===== MATERIAL SUPPLIED =====

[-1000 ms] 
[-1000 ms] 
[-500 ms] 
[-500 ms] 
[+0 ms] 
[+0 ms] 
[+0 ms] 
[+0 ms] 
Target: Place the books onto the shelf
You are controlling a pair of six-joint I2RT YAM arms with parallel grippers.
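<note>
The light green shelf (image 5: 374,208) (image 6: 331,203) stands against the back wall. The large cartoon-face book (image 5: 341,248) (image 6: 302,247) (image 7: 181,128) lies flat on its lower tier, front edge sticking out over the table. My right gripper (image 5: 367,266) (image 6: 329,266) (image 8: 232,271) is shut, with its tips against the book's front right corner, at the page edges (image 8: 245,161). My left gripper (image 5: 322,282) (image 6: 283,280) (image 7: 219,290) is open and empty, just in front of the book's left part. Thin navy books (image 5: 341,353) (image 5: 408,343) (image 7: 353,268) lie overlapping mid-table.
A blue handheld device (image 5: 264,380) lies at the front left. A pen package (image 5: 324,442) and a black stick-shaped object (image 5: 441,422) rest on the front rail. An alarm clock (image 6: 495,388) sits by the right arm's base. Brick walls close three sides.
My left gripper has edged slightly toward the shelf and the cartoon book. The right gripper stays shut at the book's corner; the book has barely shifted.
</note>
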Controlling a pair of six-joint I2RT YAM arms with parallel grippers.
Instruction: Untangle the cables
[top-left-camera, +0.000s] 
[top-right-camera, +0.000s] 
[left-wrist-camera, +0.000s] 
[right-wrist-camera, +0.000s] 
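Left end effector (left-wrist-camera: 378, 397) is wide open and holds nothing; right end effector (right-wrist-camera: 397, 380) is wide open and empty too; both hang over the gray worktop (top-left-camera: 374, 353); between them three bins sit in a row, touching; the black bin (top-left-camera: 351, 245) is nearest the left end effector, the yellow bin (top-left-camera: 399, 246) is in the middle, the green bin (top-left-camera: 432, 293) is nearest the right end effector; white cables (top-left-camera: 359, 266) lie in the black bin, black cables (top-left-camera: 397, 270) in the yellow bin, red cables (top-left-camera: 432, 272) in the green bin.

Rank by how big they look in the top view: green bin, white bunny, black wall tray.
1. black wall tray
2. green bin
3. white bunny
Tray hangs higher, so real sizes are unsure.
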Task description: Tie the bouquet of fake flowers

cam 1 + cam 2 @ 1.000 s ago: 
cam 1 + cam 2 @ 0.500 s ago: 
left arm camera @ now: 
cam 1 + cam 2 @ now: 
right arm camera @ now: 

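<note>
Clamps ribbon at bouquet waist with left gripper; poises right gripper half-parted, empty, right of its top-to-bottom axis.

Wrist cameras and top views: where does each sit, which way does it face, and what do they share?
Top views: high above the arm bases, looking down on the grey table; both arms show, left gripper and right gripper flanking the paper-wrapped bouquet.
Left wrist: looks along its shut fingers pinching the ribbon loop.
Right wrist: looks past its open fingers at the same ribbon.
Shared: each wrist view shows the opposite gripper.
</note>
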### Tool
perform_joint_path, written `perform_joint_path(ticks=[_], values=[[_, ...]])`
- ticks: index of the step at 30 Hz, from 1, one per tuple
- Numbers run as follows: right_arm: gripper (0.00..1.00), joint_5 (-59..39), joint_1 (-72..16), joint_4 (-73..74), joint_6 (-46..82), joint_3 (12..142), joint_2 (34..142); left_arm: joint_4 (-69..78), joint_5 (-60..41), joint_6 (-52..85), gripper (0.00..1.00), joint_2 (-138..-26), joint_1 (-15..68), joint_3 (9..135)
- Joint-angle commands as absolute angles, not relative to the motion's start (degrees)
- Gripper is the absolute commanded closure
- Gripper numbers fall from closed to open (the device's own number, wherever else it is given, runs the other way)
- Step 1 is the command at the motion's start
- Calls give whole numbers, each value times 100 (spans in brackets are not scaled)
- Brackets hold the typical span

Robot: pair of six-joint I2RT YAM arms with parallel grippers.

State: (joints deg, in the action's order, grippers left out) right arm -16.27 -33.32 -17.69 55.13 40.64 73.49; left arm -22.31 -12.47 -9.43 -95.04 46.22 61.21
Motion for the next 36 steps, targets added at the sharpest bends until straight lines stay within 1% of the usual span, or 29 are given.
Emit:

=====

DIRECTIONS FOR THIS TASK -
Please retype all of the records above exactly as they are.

EXERCISE RESULT -
[-1000 ms] 
[-1000 ms] 
[-500 ms] 
[-500 ms] 
[+0 ms] 
[+0 ms] 
[+0 ms] 
[+0 ms] 
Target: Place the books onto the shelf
You are controlling a pair of six-joint I2RT YAM arms with parallel grippers.
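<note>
The light green shelf (image 5: 374,208) (image 6: 331,203) stands against the back wall. The large cartoon-face book (image 5: 341,248) (image 6: 302,247) (image 7: 181,128) lies flat on its lower tier, front edge sticking out over the table. My right gripper (image 5: 367,266) (image 6: 329,266) (image 8: 232,271) is shut, with its tips against the book's front right corner, at the page edges (image 8: 245,161). My left gripper (image 5: 322,282) (image 6: 283,280) (image 7: 219,290) is open and empty, just in front of the book's left part. Thin navy books (image 5: 341,353) (image 5: 408,343) (image 7: 353,268) lie overlapping mid-table.
A blue handheld device (image 5: 264,380) lies at the front left. A pen package (image 5: 324,442) and a black stick-shaped object (image 5: 441,422) rest on the front rail. An alarm clock (image 6: 495,388) sits by the right arm's base. Brick walls close three sides.
My left gripper has edged slightly toward the shelf and the cartoon book. The right gripper stays shut at the book's corner; the book has barely shifted.
</note>
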Controlling a pair of six-joint I2RT YAM arms with parallel grippers.
Instruction: Untangle the cables
[top-left-camera, +0.000s] 
[top-right-camera, +0.000s] 
[left-wrist-camera, +0.000s] 
[right-wrist-camera, +0.000s] 
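Left end effector (left-wrist-camera: 378, 397) is wide open and holds nothing; right end effector (right-wrist-camera: 397, 380) is wide open and empty too; both hang over the gray worktop (top-left-camera: 374, 353); between them three bins sit in a row, touching; the black bin (top-left-camera: 351, 245) is nearest the left end effector, the yellow bin (top-left-camera: 399, 246) is in the middle, the green bin (top-left-camera: 432, 293) is nearest the right end effector; white cables (top-left-camera: 359, 266) lie in the black bin, black cables (top-left-camera: 397, 270) in the yellow bin, red cables (top-left-camera: 432, 272) in the green bin.

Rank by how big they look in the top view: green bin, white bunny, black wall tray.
1. black wall tray
2. green bin
3. white bunny
Tray hangs higher, so real sizes are unsure.
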Task description: Tie the bouquet of fake flowers

cam 1 + cam 2 @ 1.000 s ago: 
cam 1 + cam 2 @ 0.500 s ago: 
left arm camera @ now: 
cam 1 + cam 2 @ now: 
right arm camera @ now: 

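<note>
Clamps ribbon at bouquet waist with left gripper; poises right gripper half-parted, empty, right of its top-to-bottom axis.

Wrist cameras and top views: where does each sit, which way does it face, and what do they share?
Top views: high above the arm bases, looking down on the grey table; both arms show, left gripper and right gripper flanking the paper-wrapped bouquet.
Left wrist: looks along its shut fingers pinching the ribbon loop.
Right wrist: looks past its open fingers at the same ribbon.
Shared: each wrist view shows the opposite gripper.
</note>
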### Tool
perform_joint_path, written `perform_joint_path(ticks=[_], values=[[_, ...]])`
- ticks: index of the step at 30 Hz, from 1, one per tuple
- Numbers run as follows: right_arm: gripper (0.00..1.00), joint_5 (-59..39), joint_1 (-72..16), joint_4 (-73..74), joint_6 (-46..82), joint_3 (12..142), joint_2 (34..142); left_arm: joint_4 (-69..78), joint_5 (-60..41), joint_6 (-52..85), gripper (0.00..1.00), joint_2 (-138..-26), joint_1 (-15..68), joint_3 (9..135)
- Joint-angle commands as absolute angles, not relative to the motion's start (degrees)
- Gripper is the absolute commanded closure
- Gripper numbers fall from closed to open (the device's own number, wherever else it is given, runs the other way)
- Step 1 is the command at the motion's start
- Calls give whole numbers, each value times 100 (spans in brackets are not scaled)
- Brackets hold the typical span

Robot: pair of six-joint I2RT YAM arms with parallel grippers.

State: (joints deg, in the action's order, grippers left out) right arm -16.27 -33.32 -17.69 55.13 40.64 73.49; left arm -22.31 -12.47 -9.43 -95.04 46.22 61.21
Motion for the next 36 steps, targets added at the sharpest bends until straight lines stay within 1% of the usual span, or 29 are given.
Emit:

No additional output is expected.